Głośna w tych dniach afera związana z korupcyjnym przeprowadzaniem przetargów na zakup sprzętu i leków dla szpitali potwierdza opinie szefów firm uczestniczących w tegorocznym badaniu firmy Deloitte.
Według 80 proc. z nich korupcja to wciąż najbardziej powszechne nadużycie gospodarcze w Polsce. – To dowodzi, że choć w ostatnich latach bardzo dużo się mówiło o walce z korupcją, firmy nie widzą tu przełomu – ocenia Jakub Bojanowski partner w firmie doradczej Deloitte, współautor czwartej już edycji raportu o nadużyciach w polskiej gospodarce.
Jak dodaje, tegoroczne badania firm wykazują również, że do pewnego stopnia pogodziły się one z tym problemem Wprawdzie korupcja i łapownictwo są na czele listy najbardziej dotkliwych nadużyć, ale wymienia je tylko czterech na dziesięciu menedżerów. Odwrotnie jest w przypadku przestępczości zorganizowanej – jej dotkliwość jest 2,5-krotnie większa niż jej powszechność.
Firmy oceniają, że wśród nadużyć zewnętrznych najczęściej zetknęły się w ostatnich latach z manipulowaniem procesem przetargów. Narzeka na to co trzeci z badanych przedsiębiorców, podczas gdy w ostatnim badaniu Deloitte, przed dwoma laty, mówił o nim co piąty. Firmy narzekają też często na ukryte prowizje. Wśród nadużyć wewnętrznych uczestnicy badania najczęściej wymieniali sprzeniewierzenie majątku firmy przez pracownika. Teraz wymienia je prawie co drugi z prezesów, podczas gdy w 2006 co czwarty. Na drugim miejscu szefowie wskazują nieusprawiedliwione wykorzystanie majątku firmy. Czy to oznacza, że pracownicy są mniej uczciwi niż dawniej? Niekoniecznie. Jak ocenia Jakub Bojanowski, te opinie mogą być związane z tym, że firmy zwracają teraz większa uwagę na wykorzystanie swego mienia, a pewne praktyki wcześniej tolerowane, dziś uważają za naganne.

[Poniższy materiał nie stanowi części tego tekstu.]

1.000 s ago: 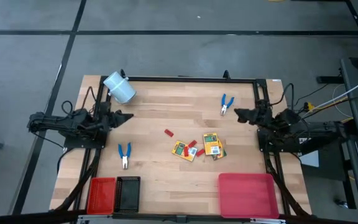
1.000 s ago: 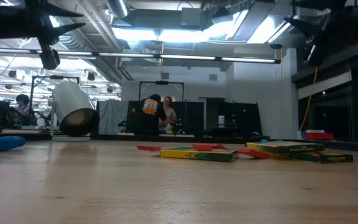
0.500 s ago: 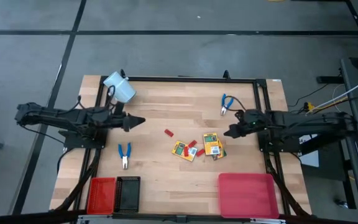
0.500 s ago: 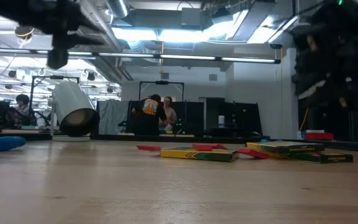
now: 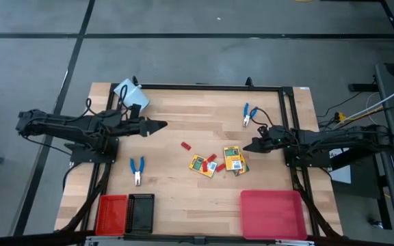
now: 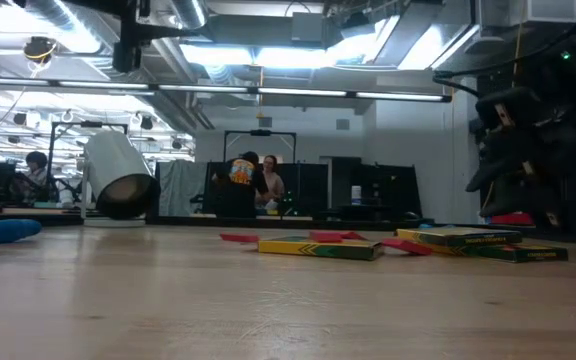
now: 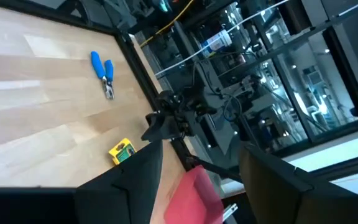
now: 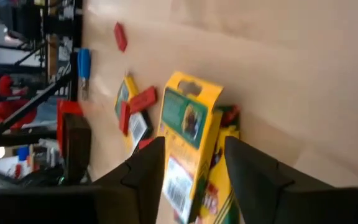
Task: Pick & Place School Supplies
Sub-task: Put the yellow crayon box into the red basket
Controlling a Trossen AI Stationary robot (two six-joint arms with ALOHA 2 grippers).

Choć nadal o wykryciu nadużyć często decyduje przypadek (tak było w co piątej firmie), to najczęściej wychodzą one na jaw przy okazji rutynowych działań nadzorczych (66 proc). Prawie połowa nadużyć to skutek informacji pracownika. Anonimowe sygnały były istotne dla 13 proc. badanych. Większość firm podchodzi zresztą z rezerwą do anonimowych demaskatorów, oceniając, że nie należy bezkrytycznie przyjmować ich opinii.